We will split the data set into training and test sets and then try the different models.
X = boston_data[["indus", "nox", "age", "rad", "tax", "dis"]]
y = boston_data["crim01"]
train_X, test_X, train_y, test_y = train_test_split(X, y, random_state=42)
Logistic Regression
logit_model = LogisticRegression()
logit_model.fit(train_X, train_y)
acc = accuracy_score(logit_model.predict(test_X), test_y)
print(f"Accuracy: {acc:.2f}, Test error: {1 - acc:.2f}")
Linear Discriminant Analysis
lda_model = LinearDiscriminantAnalysis()
lda_model.fit(train_X, train_y)
acc = accuracy_score(lda_model.predict(test_X), test_y)
print(f"Accuracy: {acc:.2f}, Test error: {1 - acc:.2f}")
KNN
for k in np.logspace(0, 2, num=3, dtype=int):
knn_model = KNeighborsClassifier(n_neighbors=k)
knn_model.fit(train_X, train_y)
acc = accuracy_score(knn_model.predict(test_X), test_y)
print(f"K: {k:3}, Accuracy: {acc:.2f}, Test error: {1 - acc:.2f}")
Reduced data set
We see that the KNN model with \(K = 10\) had the highest accuracy over the test
set. This was with the features indus, nox, age, rad, tax, and dis.
From the correlation matrix we see that tax and rad has a very high
correlation (0.91). Similarly nox has high correlations with indus (0.76),
age (0.73), and dis (-0.77); age and dis (-0.75) also have high
correlations. We know that the KNN model suffers from the curse of
dimensionality. If we remove some of these highly correlated features from the
training data set, maybe the accuracy of the KNN models will increase further.
While we are at it we will also try training the logistic regression and LDA
models with the reduced data set.
train_X_reduced = train_X[["indus", "dis", "tax"]]
test_X_reduced = test_X[["indus", "dis", "tax"]]
logit_model = LogisticRegression()
logit_model.fit(train_X_reduced, train_y)
acc = accuracy_score(logit_model.predict(test_X_reduced), test_y)

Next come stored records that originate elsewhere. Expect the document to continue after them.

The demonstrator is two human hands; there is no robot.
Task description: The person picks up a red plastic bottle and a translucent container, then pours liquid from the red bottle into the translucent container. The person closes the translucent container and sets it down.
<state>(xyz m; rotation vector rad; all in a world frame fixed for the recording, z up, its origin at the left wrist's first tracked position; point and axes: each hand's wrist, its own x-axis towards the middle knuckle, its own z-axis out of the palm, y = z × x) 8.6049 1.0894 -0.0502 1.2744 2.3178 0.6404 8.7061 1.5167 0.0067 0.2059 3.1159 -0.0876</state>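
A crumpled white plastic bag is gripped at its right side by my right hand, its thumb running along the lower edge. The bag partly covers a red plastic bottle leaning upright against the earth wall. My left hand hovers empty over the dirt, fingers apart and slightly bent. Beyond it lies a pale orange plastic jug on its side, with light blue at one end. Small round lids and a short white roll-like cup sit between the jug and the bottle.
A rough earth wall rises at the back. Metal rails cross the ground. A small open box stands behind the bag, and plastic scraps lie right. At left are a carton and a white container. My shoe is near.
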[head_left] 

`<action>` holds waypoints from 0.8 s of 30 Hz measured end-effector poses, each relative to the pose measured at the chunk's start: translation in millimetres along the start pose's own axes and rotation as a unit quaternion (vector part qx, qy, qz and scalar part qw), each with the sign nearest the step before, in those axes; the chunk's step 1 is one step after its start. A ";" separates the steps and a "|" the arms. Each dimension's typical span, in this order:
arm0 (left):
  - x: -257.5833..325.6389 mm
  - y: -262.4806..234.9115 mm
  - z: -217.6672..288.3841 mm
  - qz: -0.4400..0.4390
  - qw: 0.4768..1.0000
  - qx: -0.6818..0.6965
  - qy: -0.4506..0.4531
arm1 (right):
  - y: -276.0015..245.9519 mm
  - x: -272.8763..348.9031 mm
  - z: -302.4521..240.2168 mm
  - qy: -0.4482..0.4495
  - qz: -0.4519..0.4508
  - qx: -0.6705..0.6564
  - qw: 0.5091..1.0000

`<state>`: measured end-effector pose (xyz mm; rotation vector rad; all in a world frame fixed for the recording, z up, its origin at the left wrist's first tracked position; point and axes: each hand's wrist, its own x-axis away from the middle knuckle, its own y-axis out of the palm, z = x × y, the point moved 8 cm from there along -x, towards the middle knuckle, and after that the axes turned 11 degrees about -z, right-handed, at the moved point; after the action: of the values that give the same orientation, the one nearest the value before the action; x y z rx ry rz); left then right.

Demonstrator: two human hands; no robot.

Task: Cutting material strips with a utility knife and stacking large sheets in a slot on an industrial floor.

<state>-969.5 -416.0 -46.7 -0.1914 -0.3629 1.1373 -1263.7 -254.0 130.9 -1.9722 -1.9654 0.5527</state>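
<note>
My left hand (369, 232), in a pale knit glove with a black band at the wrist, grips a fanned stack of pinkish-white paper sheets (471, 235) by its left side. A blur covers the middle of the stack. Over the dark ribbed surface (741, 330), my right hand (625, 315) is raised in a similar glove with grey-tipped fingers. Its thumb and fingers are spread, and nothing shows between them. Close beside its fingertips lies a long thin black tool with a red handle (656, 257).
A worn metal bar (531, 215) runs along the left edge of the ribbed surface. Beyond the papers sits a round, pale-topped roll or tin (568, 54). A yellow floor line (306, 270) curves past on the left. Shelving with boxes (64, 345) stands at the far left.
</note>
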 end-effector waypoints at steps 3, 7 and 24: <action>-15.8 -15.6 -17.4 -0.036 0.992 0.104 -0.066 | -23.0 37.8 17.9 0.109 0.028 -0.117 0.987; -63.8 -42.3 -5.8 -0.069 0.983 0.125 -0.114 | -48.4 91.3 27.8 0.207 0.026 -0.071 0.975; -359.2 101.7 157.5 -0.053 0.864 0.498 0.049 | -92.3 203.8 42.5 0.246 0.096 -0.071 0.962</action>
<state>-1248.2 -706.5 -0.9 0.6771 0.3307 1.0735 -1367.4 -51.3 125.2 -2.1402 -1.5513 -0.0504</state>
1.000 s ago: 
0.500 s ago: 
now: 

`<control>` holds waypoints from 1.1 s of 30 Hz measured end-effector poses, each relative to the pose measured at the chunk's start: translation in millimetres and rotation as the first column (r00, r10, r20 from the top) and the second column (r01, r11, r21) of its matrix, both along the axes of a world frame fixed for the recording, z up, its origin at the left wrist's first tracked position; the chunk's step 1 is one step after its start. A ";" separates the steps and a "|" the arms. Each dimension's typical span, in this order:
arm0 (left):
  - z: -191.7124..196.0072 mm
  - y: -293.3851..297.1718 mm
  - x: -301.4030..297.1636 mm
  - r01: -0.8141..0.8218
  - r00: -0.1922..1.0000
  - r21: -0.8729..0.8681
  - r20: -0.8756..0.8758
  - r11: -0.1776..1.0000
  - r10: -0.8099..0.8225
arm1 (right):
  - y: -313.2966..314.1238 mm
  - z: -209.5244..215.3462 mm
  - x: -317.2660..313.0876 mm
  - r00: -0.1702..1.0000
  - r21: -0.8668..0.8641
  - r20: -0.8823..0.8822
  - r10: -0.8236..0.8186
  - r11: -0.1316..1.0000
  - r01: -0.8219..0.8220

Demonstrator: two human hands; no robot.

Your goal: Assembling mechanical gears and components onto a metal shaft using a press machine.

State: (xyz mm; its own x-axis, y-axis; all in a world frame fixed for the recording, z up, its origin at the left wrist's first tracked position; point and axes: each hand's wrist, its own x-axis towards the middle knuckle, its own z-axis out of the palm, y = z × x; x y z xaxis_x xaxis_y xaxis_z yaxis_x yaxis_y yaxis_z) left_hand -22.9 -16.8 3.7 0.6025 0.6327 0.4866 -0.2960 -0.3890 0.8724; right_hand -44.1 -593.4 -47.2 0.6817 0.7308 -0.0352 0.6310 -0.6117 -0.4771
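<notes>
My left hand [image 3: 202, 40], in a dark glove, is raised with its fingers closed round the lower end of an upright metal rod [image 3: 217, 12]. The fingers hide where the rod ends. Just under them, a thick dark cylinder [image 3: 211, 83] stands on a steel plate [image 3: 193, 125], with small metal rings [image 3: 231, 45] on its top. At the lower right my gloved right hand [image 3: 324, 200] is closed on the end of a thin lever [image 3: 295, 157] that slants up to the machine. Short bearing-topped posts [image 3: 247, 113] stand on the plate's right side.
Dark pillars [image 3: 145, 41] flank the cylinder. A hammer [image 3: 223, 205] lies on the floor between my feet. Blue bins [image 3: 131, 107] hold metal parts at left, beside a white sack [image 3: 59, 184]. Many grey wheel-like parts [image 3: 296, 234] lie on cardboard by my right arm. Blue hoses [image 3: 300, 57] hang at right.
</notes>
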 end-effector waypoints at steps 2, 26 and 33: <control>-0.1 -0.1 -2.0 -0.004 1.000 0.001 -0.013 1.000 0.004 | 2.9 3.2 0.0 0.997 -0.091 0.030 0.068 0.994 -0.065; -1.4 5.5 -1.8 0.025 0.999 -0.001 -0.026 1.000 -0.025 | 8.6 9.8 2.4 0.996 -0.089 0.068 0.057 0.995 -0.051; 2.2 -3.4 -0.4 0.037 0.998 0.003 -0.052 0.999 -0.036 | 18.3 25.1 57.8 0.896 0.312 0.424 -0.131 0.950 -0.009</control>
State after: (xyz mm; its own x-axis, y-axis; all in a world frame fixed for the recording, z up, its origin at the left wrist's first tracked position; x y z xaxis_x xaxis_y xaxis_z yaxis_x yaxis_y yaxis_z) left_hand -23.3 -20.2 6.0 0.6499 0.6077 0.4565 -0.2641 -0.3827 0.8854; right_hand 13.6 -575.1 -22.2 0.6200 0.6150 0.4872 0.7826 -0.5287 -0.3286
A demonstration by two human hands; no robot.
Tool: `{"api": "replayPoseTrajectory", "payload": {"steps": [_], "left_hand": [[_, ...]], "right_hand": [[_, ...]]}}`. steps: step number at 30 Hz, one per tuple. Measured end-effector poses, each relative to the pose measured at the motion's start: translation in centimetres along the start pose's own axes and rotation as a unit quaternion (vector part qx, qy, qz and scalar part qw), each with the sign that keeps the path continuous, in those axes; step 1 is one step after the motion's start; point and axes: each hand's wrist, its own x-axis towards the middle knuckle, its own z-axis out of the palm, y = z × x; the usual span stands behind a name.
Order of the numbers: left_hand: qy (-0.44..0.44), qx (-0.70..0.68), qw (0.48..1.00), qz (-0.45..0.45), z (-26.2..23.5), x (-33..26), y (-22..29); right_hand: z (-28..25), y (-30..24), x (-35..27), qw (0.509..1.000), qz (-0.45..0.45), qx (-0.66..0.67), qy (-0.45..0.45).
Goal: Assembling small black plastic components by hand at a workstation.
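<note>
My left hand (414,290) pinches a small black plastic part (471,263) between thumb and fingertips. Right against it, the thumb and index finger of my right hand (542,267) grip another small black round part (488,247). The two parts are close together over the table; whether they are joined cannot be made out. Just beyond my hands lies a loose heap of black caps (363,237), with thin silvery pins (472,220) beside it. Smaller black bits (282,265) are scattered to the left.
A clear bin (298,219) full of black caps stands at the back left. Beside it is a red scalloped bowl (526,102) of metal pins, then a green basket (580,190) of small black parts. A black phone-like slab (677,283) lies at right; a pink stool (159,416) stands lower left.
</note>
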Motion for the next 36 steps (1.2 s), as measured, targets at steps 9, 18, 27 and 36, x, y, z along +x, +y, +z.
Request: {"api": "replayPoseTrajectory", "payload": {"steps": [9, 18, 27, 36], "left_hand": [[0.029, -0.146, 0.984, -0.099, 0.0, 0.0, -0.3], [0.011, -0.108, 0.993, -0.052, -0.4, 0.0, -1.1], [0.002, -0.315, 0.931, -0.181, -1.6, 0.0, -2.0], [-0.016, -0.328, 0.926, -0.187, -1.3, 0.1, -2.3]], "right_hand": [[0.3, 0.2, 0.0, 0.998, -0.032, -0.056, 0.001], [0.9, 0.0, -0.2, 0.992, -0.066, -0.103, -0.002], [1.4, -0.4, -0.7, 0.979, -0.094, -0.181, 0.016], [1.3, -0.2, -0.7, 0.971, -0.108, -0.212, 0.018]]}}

print(f"Logistic regression: Accuracy: {acc:.2f}, Test error: {1 - acc:.2f}")
lda_model = LinearDiscriminantAnalysis()
lda_model.fit(train_X_reduced, train_y)
acc = accuracy_score(lda_model.predict(test_X_reduced), test_y)
print(f"LDA: Accuracy: {acc:.2f}, Test error: {1 - acc:.2f}")
print("KNN:")
for k in np.logspace(0, 2, num=3, dtype=int):
knn_model = KNeighborsClassifier(n_neighbors=k)
knn_model.fit(train_X_reduced, train_y)
acc = accuracy_score(knn_model.predict(test_X_reduced), test_y)
print(f"K: {k:3}, Accuracy: {acc:.2f}, Test error: {1 - acc:.2f}")
This is an interesting result. The accuracy of both the logistic regression and the LDA models decreased with the reduced data set. But the accuracy of all the KNN models increased, and the model with \(K = 1\) now has the highest accuracy.